Material for this task below:

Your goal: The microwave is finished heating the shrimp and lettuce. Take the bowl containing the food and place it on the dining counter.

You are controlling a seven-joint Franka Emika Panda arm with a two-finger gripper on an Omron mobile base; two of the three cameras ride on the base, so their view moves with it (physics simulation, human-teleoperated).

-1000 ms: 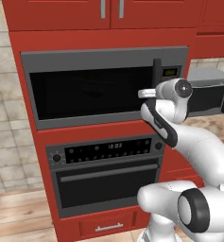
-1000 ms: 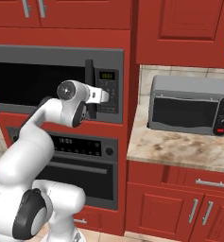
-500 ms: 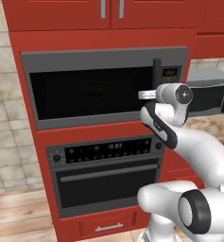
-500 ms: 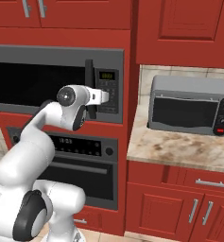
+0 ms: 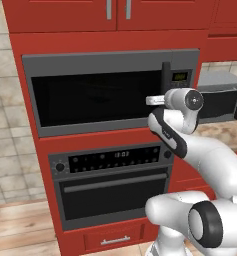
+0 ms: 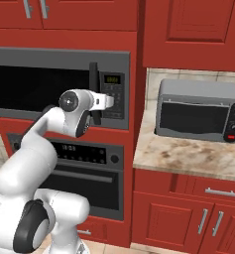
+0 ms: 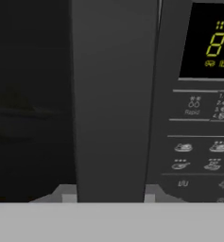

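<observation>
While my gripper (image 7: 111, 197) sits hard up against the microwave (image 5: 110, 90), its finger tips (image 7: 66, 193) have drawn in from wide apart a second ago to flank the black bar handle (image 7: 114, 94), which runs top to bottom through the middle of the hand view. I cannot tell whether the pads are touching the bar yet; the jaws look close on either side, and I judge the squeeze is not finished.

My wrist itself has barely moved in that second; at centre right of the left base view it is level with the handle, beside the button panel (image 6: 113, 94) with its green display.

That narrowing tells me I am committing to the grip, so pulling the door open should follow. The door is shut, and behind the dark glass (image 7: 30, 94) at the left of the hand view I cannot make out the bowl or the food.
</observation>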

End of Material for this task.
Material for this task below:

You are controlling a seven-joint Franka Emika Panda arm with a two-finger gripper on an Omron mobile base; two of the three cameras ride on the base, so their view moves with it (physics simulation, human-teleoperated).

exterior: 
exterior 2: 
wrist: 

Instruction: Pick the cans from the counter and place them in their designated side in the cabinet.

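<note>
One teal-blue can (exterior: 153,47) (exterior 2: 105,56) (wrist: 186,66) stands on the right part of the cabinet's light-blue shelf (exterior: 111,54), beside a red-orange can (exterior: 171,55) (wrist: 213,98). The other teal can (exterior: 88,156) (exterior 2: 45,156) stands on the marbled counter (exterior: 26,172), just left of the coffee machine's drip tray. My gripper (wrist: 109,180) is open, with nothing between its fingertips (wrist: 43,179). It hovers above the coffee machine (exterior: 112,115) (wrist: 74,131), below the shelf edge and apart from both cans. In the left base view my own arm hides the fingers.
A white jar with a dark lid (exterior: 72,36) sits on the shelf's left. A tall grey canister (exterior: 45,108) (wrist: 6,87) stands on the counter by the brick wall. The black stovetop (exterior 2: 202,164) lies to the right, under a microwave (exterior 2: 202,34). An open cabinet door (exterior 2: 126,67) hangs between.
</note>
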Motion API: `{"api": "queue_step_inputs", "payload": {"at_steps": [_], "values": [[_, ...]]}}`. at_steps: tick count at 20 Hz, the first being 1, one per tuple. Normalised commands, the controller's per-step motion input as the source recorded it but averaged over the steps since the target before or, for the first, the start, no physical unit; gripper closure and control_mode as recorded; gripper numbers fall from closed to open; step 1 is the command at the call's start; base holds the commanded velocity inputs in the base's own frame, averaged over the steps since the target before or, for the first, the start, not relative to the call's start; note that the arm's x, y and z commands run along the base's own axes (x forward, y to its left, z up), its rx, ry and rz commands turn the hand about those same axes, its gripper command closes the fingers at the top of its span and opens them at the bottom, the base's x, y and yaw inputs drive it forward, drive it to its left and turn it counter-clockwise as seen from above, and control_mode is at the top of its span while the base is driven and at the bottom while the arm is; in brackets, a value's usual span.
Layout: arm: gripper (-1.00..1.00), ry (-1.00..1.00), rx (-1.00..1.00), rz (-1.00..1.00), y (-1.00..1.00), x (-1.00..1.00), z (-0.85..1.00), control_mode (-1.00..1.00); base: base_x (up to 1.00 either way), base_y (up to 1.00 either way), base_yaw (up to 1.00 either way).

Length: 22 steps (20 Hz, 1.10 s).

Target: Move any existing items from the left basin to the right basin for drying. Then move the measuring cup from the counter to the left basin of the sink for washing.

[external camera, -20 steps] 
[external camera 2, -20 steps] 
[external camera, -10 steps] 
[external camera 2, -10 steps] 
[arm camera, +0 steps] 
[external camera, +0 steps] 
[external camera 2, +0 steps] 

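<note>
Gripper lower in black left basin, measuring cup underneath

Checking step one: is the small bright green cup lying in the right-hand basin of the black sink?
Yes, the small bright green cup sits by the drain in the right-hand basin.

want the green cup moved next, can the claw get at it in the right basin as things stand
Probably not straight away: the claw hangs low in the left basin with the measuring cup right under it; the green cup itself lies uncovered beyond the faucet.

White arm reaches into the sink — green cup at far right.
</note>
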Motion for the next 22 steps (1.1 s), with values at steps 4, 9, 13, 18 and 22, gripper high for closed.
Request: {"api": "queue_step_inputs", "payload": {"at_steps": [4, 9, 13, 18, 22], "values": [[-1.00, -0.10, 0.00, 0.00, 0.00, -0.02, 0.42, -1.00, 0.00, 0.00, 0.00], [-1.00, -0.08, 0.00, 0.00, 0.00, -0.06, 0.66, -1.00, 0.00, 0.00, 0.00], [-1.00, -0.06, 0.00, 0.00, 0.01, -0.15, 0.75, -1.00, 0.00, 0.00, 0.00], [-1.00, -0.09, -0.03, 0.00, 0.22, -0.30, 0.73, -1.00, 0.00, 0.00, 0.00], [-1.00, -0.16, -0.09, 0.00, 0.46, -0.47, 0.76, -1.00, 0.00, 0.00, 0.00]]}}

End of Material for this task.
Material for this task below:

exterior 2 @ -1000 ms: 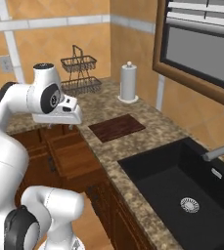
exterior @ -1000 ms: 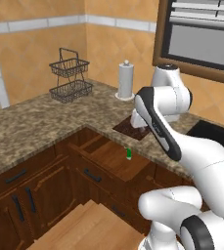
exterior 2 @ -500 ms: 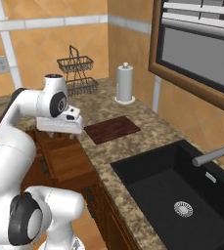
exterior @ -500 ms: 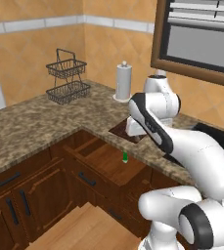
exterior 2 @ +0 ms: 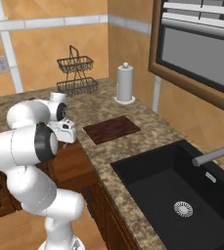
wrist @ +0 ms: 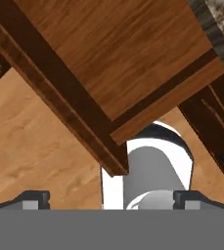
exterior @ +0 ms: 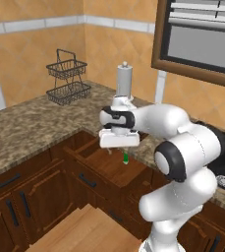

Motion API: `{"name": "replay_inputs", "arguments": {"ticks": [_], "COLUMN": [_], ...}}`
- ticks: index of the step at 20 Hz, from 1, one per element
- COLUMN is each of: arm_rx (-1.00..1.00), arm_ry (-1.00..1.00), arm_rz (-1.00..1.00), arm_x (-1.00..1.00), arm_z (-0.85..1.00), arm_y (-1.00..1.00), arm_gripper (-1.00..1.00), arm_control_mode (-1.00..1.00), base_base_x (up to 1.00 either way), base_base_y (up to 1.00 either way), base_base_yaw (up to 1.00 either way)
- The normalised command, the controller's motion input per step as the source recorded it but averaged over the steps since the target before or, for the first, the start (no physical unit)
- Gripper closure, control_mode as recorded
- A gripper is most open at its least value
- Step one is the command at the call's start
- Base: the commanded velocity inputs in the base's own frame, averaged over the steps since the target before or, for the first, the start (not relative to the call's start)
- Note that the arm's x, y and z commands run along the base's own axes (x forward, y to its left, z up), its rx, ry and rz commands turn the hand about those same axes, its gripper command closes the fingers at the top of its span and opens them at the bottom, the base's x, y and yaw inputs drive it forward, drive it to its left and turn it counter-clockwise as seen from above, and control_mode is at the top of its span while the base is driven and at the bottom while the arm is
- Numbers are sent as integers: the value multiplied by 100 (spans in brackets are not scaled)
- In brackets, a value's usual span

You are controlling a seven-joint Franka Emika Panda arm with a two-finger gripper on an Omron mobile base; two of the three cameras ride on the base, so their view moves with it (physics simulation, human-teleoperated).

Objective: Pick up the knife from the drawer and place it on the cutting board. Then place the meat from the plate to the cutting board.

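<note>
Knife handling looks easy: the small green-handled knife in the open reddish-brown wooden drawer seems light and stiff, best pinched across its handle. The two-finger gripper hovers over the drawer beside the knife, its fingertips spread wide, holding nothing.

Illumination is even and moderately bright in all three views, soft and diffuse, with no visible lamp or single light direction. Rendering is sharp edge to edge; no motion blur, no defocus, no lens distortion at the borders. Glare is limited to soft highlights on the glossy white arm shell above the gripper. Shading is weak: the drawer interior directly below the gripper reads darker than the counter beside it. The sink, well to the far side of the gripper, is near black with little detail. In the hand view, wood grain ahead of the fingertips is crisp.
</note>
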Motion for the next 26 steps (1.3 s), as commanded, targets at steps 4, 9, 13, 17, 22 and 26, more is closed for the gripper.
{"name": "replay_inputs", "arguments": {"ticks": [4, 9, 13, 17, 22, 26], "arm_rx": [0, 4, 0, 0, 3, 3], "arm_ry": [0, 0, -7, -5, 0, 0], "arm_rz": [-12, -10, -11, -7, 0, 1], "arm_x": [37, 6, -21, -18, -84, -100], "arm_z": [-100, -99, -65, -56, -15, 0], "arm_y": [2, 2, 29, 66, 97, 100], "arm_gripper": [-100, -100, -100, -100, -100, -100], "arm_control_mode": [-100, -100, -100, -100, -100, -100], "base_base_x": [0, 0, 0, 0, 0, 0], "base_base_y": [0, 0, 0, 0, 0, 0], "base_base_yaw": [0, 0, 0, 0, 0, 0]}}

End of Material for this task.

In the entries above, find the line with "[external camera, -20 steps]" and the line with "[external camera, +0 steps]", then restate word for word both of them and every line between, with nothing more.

[external camera, -20 steps] 
[external camera 2, -20 steps] 
[external camera, -10 steps] 
[external camera 2, -10 steps] 
[arm camera, +0 steps] 
[external camera, +0 steps] 

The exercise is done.